O curta aprofunda uma mudança profissional que começou com "A Filha Perdida", estreia de Maggie na direção que chegou à competição de Veneza em 2021 e lhe rendeu uma indicação ao Leão de Ouro. O longa deu a ela a láurea de Melhor Roteiro na terra das gôndolas. Cinco anos depois, ela volta ao Lido não apenas como realizadora, mas como a autoridade responsável por presidir o júri que definirá os rumos da mostra. Ao seu lado estarão a tunisiana Kaouther Ben Hania, o compositor britânico Daniel Blumberg, o pesquisador italiano Francesco Casetti, o francês Xavier Giannoli, a afegã Shahrbanoo Sadat e o diretor de Hong Kong Johnnie To.

A respeitabilidade que ela conquista acontece depois de uma experiência comercial bem menos favorável. Segundo dados de bilheteria, "A Noiva!", seu segundo longa, produzido com orçamento estimado em US$ 80 milhões, somou cerca de US$ 24 milhões mundialmente. O resultado ficou muito abaixo das expectativas para uma produção da Warner Bros. liderada por Jessie Buckley e Christian Bale. O fracasso nos cinemas, contudo, não encerrou a vida do filme. Ao contrário: a releitura punk e feminista de "A Noiva de Frankenstein", de James Whale, encontrou uma segunda circulação no ambiente doméstico e chegou aos catálogos da HBO Max e da Prime Video. É nesse território que o filme vem consolidando uma reputação de obra de culto, alimentada por sua combinação pouco convencional de horror, romance, musical e melodrama.

"A Noiva!" transformou a criatura de Mary Shelley em uma mulher que precisa descobrir a própria voz. É um reflexo de Maggie. Filha dos cineastas Stephen Gyllenhaal e Naomi Foner, ela começou a atuar no início dos anos 1990 e, três anos depois de sua estreia em "Waterland", mudou-se de Los Angeles para Nova York para estudar Literatura na Columbia University. Foi nesse período que, segundo ela própria contou, percebeu uma lacuna curiosa em sua formação:

"Não li 'Frankenstein' quando precisava, mesmo tendo cursado Letras/Inglês, o que me leva a querer entender o que sua autora, Mary Shelley, teria a nos dizer sobre o mundo de hoje", afirmou a atriz e diretora em entrevista online na época da estreia de "A Noiva!".

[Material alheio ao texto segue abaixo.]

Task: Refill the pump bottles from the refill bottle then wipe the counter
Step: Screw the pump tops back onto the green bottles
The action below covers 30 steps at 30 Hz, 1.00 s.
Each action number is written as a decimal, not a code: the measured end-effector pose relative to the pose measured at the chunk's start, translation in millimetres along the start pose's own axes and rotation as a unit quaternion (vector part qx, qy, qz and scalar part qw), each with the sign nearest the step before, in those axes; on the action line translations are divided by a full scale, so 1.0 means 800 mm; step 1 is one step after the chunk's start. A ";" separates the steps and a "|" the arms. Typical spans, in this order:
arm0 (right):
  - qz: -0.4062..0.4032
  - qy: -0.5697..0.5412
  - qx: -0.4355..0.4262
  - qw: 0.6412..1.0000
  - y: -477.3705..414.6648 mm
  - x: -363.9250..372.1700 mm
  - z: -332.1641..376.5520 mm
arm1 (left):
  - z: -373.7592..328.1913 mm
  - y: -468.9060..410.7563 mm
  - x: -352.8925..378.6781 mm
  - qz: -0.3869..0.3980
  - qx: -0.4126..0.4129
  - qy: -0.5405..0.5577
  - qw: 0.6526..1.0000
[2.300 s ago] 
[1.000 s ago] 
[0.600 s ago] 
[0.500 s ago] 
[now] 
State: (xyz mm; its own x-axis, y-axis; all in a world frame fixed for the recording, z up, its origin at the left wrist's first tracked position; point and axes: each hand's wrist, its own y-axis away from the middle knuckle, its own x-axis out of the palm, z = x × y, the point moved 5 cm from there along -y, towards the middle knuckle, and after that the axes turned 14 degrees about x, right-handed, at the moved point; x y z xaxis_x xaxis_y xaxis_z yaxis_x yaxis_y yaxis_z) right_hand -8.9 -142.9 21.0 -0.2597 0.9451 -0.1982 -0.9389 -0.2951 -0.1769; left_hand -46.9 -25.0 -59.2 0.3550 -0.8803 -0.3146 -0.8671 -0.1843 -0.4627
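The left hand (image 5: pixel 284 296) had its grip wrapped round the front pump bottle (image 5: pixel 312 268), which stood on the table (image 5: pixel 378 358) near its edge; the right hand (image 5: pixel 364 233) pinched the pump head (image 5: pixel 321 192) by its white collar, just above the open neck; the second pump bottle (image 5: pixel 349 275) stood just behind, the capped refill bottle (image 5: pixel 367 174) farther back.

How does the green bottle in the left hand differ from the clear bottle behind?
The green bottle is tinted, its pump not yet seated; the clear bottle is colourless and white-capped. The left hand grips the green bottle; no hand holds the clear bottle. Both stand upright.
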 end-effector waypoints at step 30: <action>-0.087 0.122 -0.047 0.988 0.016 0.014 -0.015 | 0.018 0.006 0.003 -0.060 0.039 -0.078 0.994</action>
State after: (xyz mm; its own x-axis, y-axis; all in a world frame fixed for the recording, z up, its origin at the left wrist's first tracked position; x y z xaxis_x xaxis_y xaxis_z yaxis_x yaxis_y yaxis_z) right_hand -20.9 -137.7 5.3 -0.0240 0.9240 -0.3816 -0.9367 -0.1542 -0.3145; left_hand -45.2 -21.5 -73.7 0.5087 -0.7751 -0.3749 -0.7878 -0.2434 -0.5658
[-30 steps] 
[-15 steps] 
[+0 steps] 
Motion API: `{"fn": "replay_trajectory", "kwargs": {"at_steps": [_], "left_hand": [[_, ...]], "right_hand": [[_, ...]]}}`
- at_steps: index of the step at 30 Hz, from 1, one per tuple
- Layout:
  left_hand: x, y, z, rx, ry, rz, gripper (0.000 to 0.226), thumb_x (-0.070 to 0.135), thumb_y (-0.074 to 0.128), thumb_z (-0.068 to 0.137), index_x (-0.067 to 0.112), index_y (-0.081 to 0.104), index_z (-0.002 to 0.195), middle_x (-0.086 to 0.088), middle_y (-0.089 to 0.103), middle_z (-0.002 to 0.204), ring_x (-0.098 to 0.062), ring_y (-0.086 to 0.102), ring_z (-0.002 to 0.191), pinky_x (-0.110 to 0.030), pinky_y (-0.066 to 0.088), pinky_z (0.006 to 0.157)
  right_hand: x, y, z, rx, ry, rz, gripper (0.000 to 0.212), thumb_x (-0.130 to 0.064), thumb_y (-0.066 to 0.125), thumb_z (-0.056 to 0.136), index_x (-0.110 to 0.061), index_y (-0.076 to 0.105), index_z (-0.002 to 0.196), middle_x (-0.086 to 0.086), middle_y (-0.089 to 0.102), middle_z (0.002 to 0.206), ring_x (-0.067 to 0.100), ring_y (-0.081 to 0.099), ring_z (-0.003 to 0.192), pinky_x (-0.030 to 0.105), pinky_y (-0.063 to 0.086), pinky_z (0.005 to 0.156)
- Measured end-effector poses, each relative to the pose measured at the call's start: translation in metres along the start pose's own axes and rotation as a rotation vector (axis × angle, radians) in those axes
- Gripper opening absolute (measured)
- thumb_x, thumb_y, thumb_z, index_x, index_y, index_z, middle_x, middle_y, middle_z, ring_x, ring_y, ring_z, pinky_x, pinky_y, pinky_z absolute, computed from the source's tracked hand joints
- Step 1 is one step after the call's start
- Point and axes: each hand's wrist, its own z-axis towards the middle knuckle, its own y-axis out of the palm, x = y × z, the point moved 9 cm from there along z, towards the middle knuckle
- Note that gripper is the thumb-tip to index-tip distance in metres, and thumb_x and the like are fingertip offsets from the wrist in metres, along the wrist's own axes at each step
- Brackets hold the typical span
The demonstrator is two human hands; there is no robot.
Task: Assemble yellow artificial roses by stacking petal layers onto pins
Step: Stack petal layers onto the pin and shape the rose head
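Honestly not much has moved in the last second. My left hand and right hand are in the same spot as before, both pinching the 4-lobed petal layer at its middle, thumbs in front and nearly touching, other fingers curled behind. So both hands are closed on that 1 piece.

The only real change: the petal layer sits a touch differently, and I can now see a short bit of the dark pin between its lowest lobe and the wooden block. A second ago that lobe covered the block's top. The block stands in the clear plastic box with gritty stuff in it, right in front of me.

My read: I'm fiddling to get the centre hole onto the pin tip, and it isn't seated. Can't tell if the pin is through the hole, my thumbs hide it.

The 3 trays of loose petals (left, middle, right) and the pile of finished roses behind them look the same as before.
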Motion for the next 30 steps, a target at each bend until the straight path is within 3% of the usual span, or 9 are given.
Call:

Foi justamente a memória da leitura tardia de Mary Shelley, combinada ao impacto de "A Noiva de Frankenstein", que alimentou seu segundo longa. A figura da personagem interpretada por Elsa Lanchester em 1935 tornou-se, para Maggie, uma oportunidade de inverter a lógica de um imaginário cinematográfico no qual as mulheres frequentemente ocupavam o lugar de objeto. A identificação com a cineasta Ida Lupino — atriz que também assumiu a direção e enfrentou gêneros dominados por homens — aparece inclusive na escolha dos nomes de personagens de "A Noiva!".